• [TASK BRIEF]: Which of the lines in the data mention the string "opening"? List them all.

★ ★ ★ ★ ★

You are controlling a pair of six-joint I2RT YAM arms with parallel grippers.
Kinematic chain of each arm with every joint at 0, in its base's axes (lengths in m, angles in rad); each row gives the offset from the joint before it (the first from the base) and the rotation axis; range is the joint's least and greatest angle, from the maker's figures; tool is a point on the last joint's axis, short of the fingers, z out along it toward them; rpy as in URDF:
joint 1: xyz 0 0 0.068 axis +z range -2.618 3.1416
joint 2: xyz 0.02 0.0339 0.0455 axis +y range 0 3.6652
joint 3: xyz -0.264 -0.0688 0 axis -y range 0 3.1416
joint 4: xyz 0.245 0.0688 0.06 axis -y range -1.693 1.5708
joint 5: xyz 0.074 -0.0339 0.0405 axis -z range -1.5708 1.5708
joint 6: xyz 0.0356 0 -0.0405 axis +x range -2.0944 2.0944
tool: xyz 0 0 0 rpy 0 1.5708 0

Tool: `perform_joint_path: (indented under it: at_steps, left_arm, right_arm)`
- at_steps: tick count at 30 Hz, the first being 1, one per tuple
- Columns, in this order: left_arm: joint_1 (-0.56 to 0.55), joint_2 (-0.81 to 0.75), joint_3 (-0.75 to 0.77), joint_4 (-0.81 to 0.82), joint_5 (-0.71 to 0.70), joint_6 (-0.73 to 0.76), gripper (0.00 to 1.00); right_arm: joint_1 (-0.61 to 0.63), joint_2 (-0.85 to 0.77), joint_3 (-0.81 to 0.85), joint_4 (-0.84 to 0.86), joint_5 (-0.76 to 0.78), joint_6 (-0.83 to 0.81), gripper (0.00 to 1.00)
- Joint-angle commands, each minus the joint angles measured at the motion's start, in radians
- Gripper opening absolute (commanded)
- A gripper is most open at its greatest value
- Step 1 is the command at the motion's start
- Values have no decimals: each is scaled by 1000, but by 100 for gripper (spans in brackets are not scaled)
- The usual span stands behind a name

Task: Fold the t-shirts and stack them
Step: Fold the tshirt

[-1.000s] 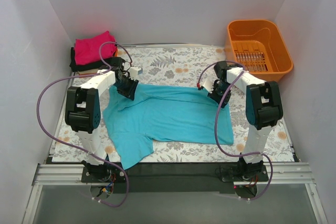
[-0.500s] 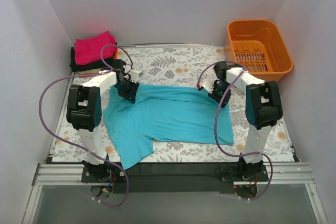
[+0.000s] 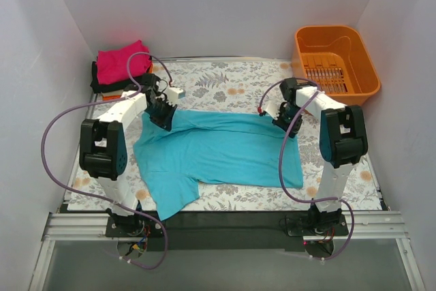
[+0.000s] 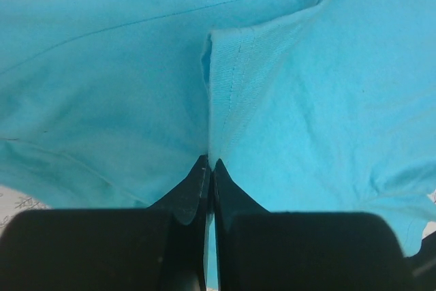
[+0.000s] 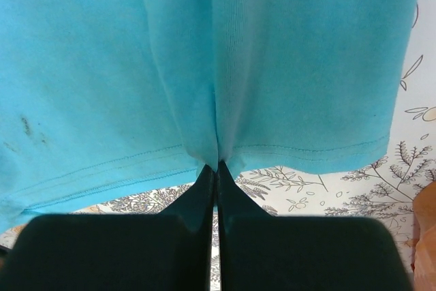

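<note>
- The table, covered in a floral print, is boxed in by white walls on three sides.
- The teal t-shirt lies spread across the middle of the table. One sleeve reaches toward the near left edge, and nothing lies on top of it except the two arms.
- An orange basket sits at the far right corner, well apart from the shirt.
- At the far left corner, a folded magenta-pink t-shirt rests on a folded black t-shirt, just behind the left arm.
- The left gripper is clamped on a raised fold of the teal t-shirt at its far left edge, beside a ribbed band.
- The right gripper is pinched tight on the shirt's hem at the far right edge.
- Purple cables loop off both arms.
</note>
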Motion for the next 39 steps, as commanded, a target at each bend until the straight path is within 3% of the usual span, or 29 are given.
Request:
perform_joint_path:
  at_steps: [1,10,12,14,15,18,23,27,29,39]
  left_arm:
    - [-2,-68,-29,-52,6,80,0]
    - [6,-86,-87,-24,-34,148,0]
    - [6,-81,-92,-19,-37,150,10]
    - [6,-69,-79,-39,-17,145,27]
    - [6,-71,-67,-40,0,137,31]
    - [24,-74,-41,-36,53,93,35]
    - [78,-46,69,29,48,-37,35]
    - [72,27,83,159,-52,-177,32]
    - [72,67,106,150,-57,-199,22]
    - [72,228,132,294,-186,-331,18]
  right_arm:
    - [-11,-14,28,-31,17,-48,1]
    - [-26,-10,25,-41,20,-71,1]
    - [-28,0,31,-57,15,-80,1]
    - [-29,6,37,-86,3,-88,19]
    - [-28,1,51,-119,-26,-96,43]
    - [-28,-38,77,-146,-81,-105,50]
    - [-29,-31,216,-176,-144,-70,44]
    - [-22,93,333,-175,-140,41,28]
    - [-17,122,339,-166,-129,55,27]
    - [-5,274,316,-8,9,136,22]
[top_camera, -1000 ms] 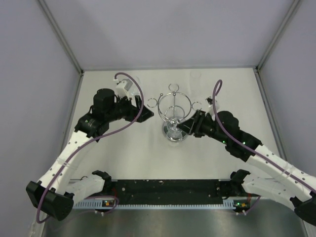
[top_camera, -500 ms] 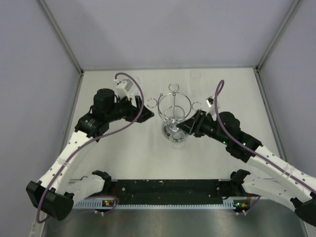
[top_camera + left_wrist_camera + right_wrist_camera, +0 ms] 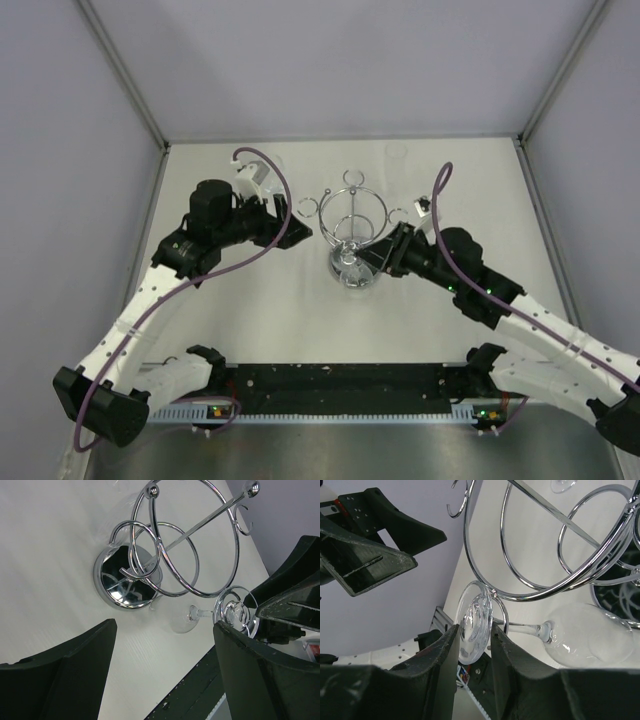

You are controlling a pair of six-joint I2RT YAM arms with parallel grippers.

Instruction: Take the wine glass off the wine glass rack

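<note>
Right wrist, one rack [image 3: 535, 599], one wine glass [image 3: 582, 640], right hand [image 3: 474, 635] gripping it

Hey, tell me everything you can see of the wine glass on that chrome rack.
The wine glass is clear, colourless glass with a round foot, a thin stem and a rounded bowl, and it looks empty. It hangs on the wine glass rack, its stem passing through a small chrome ring just behind the foot, with its bowl toward the rack's mirrored base. The right end effector has its fingers pressed against both faces of the foot.
</note>
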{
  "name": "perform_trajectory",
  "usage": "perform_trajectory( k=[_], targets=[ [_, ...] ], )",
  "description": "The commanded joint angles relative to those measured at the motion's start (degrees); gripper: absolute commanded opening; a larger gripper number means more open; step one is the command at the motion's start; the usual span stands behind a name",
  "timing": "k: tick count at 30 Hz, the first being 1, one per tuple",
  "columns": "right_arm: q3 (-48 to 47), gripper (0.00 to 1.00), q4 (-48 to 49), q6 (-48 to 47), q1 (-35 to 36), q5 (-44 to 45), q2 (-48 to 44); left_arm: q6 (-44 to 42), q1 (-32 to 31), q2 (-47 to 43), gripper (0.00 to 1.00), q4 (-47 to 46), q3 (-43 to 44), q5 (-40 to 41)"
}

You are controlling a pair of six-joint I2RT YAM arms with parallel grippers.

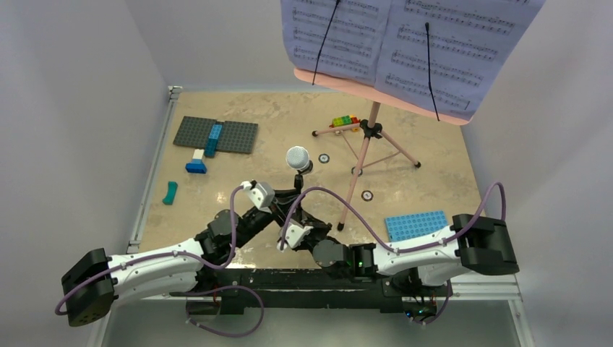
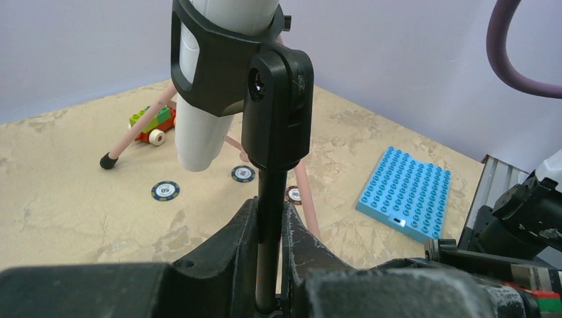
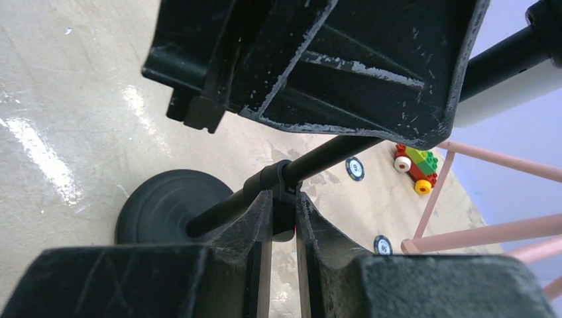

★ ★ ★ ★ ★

• [RESPONSE TO THIS EXERCISE]:
- Gripper opening absolute (commanded)
  "description": "The commanded joint angles relative to those measured at the motion's start (degrees); gripper: absolute commanded opening; a larger gripper number means more open; step one is the command at the motion's start; the usual span stands behind a name",

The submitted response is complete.